Groups oppose "Payday Lender Protection Act"

We've joined a number of leading consumer and community groups in a letter to the full House in opposition to HR 1214, the Payday Lending Reform Act introduced recently by Rep. Luis Gutierrez (D-IL), chair of the House Subcommittee on Financial Institutions and Consumer Credit. We are disappointed that Mr. Gutierrez, with several other consumer champions as co-sponsors, has introduced a bill to legalize payday lending at the federal level at an allowable APR of 390% for a two week loan. It might better be called the Payday Lender Protection Act. Although Mr. Gutierrez has essentially said (statement) that because the lenders and the consumer groups both oppose it, he must be in the right place, we respectfully disagree. In actual fact, the lenders have supported large parts of his bill in state fights and must be privately cheering the federal proposal.

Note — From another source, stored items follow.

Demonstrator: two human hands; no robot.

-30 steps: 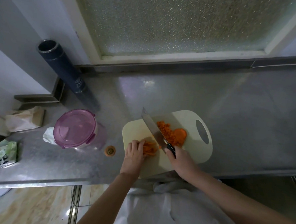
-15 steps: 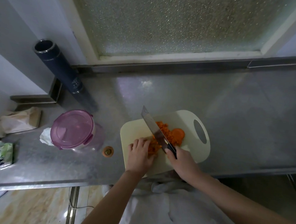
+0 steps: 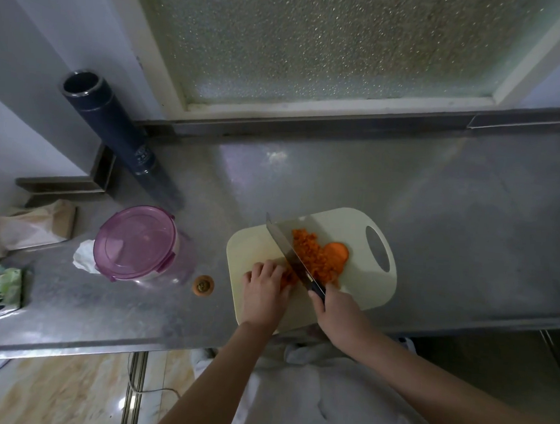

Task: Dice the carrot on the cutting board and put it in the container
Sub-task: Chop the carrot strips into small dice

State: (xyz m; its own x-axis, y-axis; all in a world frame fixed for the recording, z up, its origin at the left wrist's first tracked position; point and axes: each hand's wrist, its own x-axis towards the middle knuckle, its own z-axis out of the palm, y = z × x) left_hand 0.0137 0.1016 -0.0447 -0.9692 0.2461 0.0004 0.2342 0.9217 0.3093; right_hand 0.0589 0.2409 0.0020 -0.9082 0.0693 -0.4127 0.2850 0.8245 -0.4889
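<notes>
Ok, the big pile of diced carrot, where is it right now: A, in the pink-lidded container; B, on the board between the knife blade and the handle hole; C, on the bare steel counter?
B: the orange diced carrot pile lies on the cream plastic cutting board, right of the steel knife blade, toward the board's oval handle hole.

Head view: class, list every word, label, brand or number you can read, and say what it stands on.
No text here is legible.
Dark bottle: small pale mark near its base, too blurred to read.
Green packet with a panda picture: any print is too small to read.
</notes>
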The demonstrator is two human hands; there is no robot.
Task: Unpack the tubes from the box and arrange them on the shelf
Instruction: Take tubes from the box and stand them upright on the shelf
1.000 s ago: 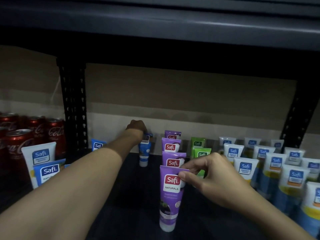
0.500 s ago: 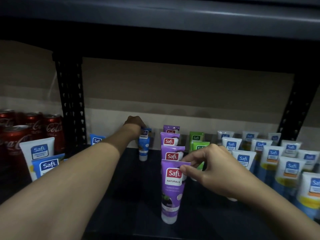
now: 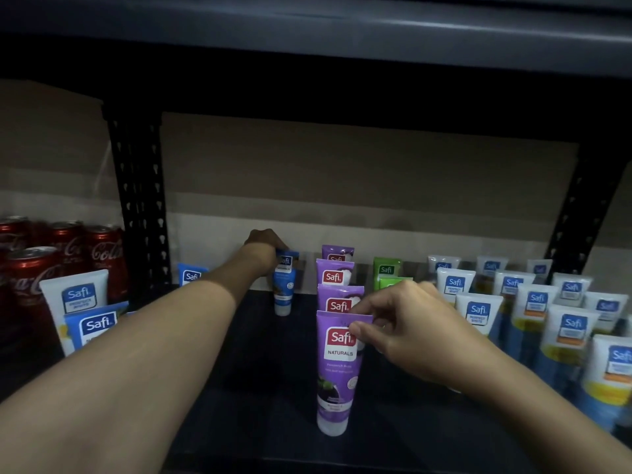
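Note:
On the dark shelf (image 3: pixel 260 378) a row of purple Safi tubes runs front to back. My right hand (image 3: pixel 403 333) pinches the top edge of the front purple tube (image 3: pixel 337 374), which stands upright on its cap. Far back near the wall, my left hand (image 3: pixel 265 246) grips the top of a blue tube (image 3: pixel 285 285) that stands on the shelf. Green tubes (image 3: pixel 386 271) stand behind my right hand, partly hidden. The box is not in view.
Several white-and-blue Safi tubes (image 3: pixel 533 309) fill the right side in rows. Red cola cans (image 3: pixel 65 254) and more Safi tubes (image 3: pixel 80 302) sit left of a black perforated upright (image 3: pixel 140 206). Another upright (image 3: pixel 581 213) stands at the right; an upper shelf hangs overhead.
The blue tube under my left hand has shifted slightly back toward the wall. My right hand stays pinched on the front purple tube, which looks a little more upright.

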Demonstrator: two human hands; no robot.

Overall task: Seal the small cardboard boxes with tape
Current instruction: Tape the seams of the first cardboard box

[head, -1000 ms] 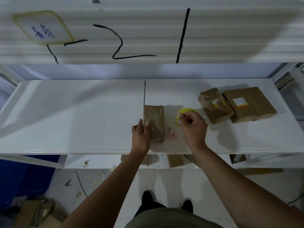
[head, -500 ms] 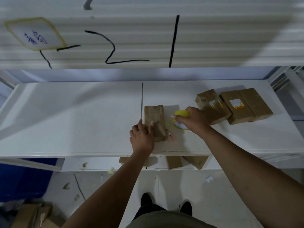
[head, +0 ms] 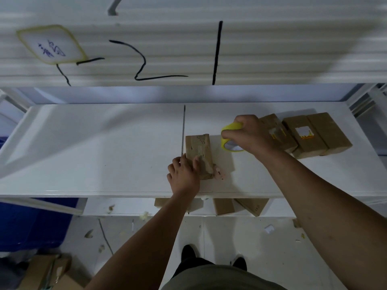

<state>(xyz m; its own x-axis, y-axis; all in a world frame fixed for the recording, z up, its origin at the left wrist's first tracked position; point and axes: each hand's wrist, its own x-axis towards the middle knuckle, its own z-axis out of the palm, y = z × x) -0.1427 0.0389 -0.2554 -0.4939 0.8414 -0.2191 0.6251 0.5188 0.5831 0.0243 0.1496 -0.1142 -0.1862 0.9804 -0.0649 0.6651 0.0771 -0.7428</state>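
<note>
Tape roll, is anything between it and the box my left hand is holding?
Nothing visible: only bare table lies between the tape roll in the right hand and the box the left hand grips. A pinkish scrap by the box's near corner is off that path.

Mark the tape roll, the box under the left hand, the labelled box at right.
yellow tape roll [head: 230, 127]: head view, upper yellow band.
held cardboard box [head: 198, 146]: head view, top face centre.
labelled box [head: 303, 131]: head view, its white label.
</note>
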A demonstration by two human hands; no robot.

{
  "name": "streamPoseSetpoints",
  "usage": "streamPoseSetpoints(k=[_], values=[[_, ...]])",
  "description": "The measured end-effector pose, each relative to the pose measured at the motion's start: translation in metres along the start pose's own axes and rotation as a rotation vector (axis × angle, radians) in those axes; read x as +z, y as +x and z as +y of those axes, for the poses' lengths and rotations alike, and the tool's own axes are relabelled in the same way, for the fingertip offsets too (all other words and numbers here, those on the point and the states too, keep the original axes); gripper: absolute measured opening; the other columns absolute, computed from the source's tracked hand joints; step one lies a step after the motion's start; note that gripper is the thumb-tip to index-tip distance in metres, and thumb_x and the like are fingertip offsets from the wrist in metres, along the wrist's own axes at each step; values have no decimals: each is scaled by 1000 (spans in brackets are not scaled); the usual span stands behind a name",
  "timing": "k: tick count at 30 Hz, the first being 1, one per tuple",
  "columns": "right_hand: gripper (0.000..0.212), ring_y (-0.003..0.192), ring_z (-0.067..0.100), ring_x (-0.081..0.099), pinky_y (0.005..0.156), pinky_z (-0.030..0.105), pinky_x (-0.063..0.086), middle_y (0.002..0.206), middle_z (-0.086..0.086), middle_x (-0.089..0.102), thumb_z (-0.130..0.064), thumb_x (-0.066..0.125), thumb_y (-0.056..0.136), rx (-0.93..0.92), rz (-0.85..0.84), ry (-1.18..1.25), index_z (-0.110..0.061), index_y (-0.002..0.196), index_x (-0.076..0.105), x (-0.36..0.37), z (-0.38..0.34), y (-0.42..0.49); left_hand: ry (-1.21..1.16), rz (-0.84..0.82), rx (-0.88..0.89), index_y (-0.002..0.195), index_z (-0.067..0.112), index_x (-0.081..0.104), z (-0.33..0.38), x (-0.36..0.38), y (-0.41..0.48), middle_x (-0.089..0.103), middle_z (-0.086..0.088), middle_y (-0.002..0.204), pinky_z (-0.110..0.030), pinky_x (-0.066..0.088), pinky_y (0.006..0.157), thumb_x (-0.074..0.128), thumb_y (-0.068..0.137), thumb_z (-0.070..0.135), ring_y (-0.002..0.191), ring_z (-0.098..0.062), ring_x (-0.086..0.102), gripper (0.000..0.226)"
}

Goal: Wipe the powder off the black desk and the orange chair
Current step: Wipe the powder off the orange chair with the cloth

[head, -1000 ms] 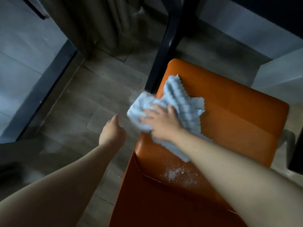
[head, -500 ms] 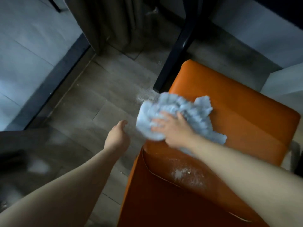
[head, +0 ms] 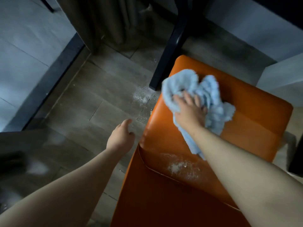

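Observation:
The orange chair fills the lower right, seen from above. A crumpled light blue cloth lies on its seat, and my right hand presses flat on it and holds it. A patch of white powder sits on the seat near the chair back, just left of my right forearm. My left hand hovers over the floor left of the chair, fingers loosely apart and holding nothing. The black desk's leg stands beyond the seat's far left corner, and the desk top shows only as a dark edge at the upper right.
Spilled powder lies on the grey plank floor by the desk leg. A dark curtain hangs at the top centre. A pale wall with a dark skirting strip runs along the left. A white panel stands at the right.
My right hand has slid the cloth to the right and further onto the seat, away from its left edge. The left hand has stayed beside the chair.

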State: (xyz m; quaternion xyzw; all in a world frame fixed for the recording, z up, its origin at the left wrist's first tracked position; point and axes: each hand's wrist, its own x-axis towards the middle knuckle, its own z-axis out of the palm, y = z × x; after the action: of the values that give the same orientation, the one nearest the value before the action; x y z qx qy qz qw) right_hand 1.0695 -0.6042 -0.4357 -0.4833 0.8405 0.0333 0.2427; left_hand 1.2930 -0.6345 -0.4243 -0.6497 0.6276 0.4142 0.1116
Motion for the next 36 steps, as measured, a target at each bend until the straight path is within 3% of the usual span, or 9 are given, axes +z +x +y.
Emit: streamPoseSetpoints(k=[3, 7, 9, 16, 19, 21, 25, 28, 36], values=[[56, 141, 28, 9, 109, 55, 19, 154, -3, 16, -32, 48, 87, 404, 61, 268, -39, 140, 31, -4, -11, 2, 14, -10, 31, 142, 23, 34, 14, 5, 1, 47, -8, 139, -35, 42, 96, 44, 85, 7, 124, -26, 47, 60], [54, 145, 21, 0, 106, 53, 16, 157, -12, 14, -35, 50, 89, -363, -133, -10, -43, 140, 34, 25, -42, -34, -15, 16, -5, 129, 15, 47, 44, 11, 10, 53, -13, 130, -35, 40, 92, 41, 88, 10, 117, -33, 50, 42], [56, 145, 18, 3, 105, 53, 16, 157, -12, 15, -36, 51, 87, -558, -147, -159, -42, 140, 33, 16, -25, -14, -1, 46, -13, 123, 14, 49, 55, 12, 15, 55, -13, 126, -33, 40, 85, 39, 88, 10, 112, -33, 52, 37], [55, 140, 29, 16, 103, 55, 23, 154, -4, 20, -39, 48, 87, 560, 187, 236, -33, 139, 32, -38, 98, 21, 126, -48, 196, 147, 23, 24, 88, 22, 24, 29, -2, 152, -26, 38, 76, 41, 83, 1, 129, -26, 42, 70], [53, 141, 31, 10, 100, 59, 24, 154, -2, 15, -38, 44, 89, 705, 150, 334, -32, 139, 28, -41, 92, 31, 147, -108, 118, 151, 23, 5, 108, 29, 29, 15, 1, 157, -24, 40, 58, 38, 83, -3, 123, -27, 47, 80], [55, 143, 28, 4, 104, 60, 18, 155, -5, 13, -38, 47, 88, 525, 137, 306, -37, 139, 29, -37, 59, 45, 205, -129, 62, 151, 17, 0, 119, 31, 34, 13, -3, 158, -29, 46, 75, 34, 88, -4, 131, -27, 40, 75], [48, 143, 25, 2, 105, 61, 15, 154, -11, 18, -43, 46, 90, -183, 4, 137, -43, 136, 36, -37, -12, 73, 335, -166, 93, 150, 13, 9, 122, 31, 41, 12, -1, 158, -35, 32, 105, 32, 87, -3, 141, -23, 24, 70], [49, 143, 22, 2, 104, 58, 15, 155, -13, 16, -48, 42, 91, -294, -61, 7, -43, 138, 32, -41, -7, 91, 351, -139, 147, 150, 19, 10, 125, 30, 37, 9, 5, 158, -43, 31, 109, 35, 81, -2, 143, -22, 18, 76], [59, 137, 30, 21, 103, 60, 20, 146, 5, 29, -55, 47, 82, 796, 217, 288, -34, 135, 35, -62, 195, 45, 566, -132, 443, 151, 22, -1, 161, 32, 41, -4, 4, 159, -41, 22, 114, 44, 93, 18, 146, -18, 2, 73]])
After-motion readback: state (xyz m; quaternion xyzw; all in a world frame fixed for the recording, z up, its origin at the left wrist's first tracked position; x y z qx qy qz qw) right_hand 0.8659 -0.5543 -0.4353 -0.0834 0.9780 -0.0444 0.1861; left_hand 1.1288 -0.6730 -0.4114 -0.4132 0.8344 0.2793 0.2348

In 2006, Congress capped loans to military families at 36% APR. Similar protections should be extended to all Americans, especially in an economic downturn when financial scams become an even bigger problem for cash-strapped consumers. Payday lenders represent one of the worst examples of wealth-stripping financial predators in the marketplace today. They should be required to comply with the same rules as other small lenders, not given Congressionally carved-out safe harbors to ply their sordid trade. Long excerpt from our letter after the jump:

H.R. 1214 provides Congressional approval to payday loans at rates of 390 percent APR for two weeks or 780 percent APR for one week. The loan cap of fifteen cents per dollar loaned in HR 1214 authorizes lenders to charge $60 for a typical $400 loan, which is due in one pay cycle. This means that, for the typical borrower with nine loans per year, H.R. 1214 authorizes lenders to collect $540 in finance charges for a $400 loan taken out over an 18-week period.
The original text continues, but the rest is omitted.